I need to step away for several hours. Will be back later this afternoon.
 
@manitou -
Guess I can't sleep - too much goes on when I wake up :)

Thanks for the files. By the way I tried running the CMSIS Neural Network library but it needed two additional files:
Code:
arm_const_structs.h
arm_common_tables.h
I just copied these from the main cmsis GitHub page but not sure it they are correct for your version.

OK, thanks. I updated the dsp.zip file (ref post #204)
 
C compilation issue

In a previous post I show a sketch that sets the Audio PLL

It has the following lines
Code:
#define CCM_ANALOG_PLL_AUDIO_NUM_MASK ((uint32_t)((1<30)-1))
#define CCM_ANALOG_PLL_AUDIO_DENOM_MASK ((uint32_t)((1<30)-1))
needs to be replaced by
Code:
#define CCM_ANALOG_PLL_AUDIO_NUM_MASK (((1<29)-1))
#define CCM_ANALOG_PLL_AUDIO_DENOM_MASK (((1<29)-1))
otherwise the fractional PLL does not work as expected
 
Thanks Paul, Hopefully for next beta I will have more serial support ready. Have some stuff in place to start doing reads, but looks like I need to get better understanding of the FIFO stuff and initializing it, which is not a bad thing to do anyway. Looks like the FIFO register actually has the sizes of the TX and RX fifos for each one. I probably need to set the watermark register values. Also not clear if the ISR should use the STAT values to control RX/TX or the FIFO register... So have some experimenting to do.

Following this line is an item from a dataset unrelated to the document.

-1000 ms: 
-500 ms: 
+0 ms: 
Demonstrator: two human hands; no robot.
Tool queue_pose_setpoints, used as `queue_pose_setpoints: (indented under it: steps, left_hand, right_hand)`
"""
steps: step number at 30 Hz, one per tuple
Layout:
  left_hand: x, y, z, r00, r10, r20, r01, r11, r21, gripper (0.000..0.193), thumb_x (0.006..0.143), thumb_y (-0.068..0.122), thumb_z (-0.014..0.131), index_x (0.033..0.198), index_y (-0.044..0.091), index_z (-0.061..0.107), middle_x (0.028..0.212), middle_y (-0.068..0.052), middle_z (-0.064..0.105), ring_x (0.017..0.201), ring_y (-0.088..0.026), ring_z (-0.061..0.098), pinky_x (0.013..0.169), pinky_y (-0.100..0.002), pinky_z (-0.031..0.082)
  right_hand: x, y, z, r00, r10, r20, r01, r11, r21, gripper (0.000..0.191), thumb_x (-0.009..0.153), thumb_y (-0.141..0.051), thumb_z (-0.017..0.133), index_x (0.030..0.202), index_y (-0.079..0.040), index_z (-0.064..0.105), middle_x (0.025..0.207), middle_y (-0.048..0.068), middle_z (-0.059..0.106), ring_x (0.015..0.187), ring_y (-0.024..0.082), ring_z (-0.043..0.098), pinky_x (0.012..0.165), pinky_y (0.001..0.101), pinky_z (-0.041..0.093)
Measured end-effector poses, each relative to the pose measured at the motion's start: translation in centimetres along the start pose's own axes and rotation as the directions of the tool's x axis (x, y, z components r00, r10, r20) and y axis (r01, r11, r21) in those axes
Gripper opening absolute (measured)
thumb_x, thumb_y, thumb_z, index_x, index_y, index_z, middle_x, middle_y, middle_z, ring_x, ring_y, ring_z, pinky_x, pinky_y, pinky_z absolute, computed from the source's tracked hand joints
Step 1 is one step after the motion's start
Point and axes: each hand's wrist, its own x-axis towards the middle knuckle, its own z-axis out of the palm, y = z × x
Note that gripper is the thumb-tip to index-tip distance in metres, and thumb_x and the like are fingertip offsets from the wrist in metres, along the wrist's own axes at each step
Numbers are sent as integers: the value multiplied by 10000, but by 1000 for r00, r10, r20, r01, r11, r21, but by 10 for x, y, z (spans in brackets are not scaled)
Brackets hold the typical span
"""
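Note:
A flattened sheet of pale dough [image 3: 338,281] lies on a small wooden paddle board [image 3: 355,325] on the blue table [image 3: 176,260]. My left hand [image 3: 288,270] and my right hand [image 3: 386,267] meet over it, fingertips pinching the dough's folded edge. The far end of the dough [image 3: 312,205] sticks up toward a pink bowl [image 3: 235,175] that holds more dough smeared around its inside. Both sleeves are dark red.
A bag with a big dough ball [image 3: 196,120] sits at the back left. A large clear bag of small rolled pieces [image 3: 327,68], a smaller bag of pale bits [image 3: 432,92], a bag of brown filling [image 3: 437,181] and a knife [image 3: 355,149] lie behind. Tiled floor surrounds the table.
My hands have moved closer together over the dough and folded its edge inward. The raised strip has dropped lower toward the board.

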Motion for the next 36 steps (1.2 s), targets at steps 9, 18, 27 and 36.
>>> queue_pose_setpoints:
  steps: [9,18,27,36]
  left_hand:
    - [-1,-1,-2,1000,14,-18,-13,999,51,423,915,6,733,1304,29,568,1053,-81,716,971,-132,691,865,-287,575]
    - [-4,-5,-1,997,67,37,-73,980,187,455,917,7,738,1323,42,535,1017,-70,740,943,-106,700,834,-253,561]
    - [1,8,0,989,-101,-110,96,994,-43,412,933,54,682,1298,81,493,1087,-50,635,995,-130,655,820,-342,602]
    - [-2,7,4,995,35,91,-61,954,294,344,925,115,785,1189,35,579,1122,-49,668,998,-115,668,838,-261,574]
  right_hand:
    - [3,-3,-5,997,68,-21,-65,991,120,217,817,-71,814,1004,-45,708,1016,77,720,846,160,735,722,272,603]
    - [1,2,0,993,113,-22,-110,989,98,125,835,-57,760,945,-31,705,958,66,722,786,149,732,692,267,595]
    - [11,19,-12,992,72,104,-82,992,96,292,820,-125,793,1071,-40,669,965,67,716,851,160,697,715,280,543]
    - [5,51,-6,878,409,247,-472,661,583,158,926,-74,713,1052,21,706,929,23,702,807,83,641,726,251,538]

Looks like the test run shows a vtable being created and init as the dump shows non zero values, so looks promising.
 
Upgraded to 1.46-beta5.

Using GPS PPS on pin 12 with attachInterrupt(), I measured crystal drift for 24mhz crystal (-3.2 ppm) and 32khz crystal (-4.7 ppm) using free running GPT timer in gpsgpt.ino. I'm not sure what the crystal specs are ...

Even with beta5 (on 32-bit linux with 1.8.8), I still have to push program button after upload to get the IDE serial monitor to come to life ??
 
PWMServo Library

Tested the sweep example with the scope on pins 0, 1, 2, and 3.
  1. On pins 0 and 1 the signal starts low goes when the sweep starts and the pulse widens from right to left as the sweep angle increases and then decreases as the angle decrease.
  2. On pins 2 and 3 this is reversed. The signal starts high goes low as the pulse starts and as the sweep angle increases the pulse width increases from right to left and decrease left to right as the angel decreases
  3. With sketch not running pins 0,1 are low while 2,3 are high.
  4. The frequency is 50khz with a period of 20ms

Is this the way it should be?

EDIT: Just repeated the sweep test on a T3.5 and looks 1 and 3 match.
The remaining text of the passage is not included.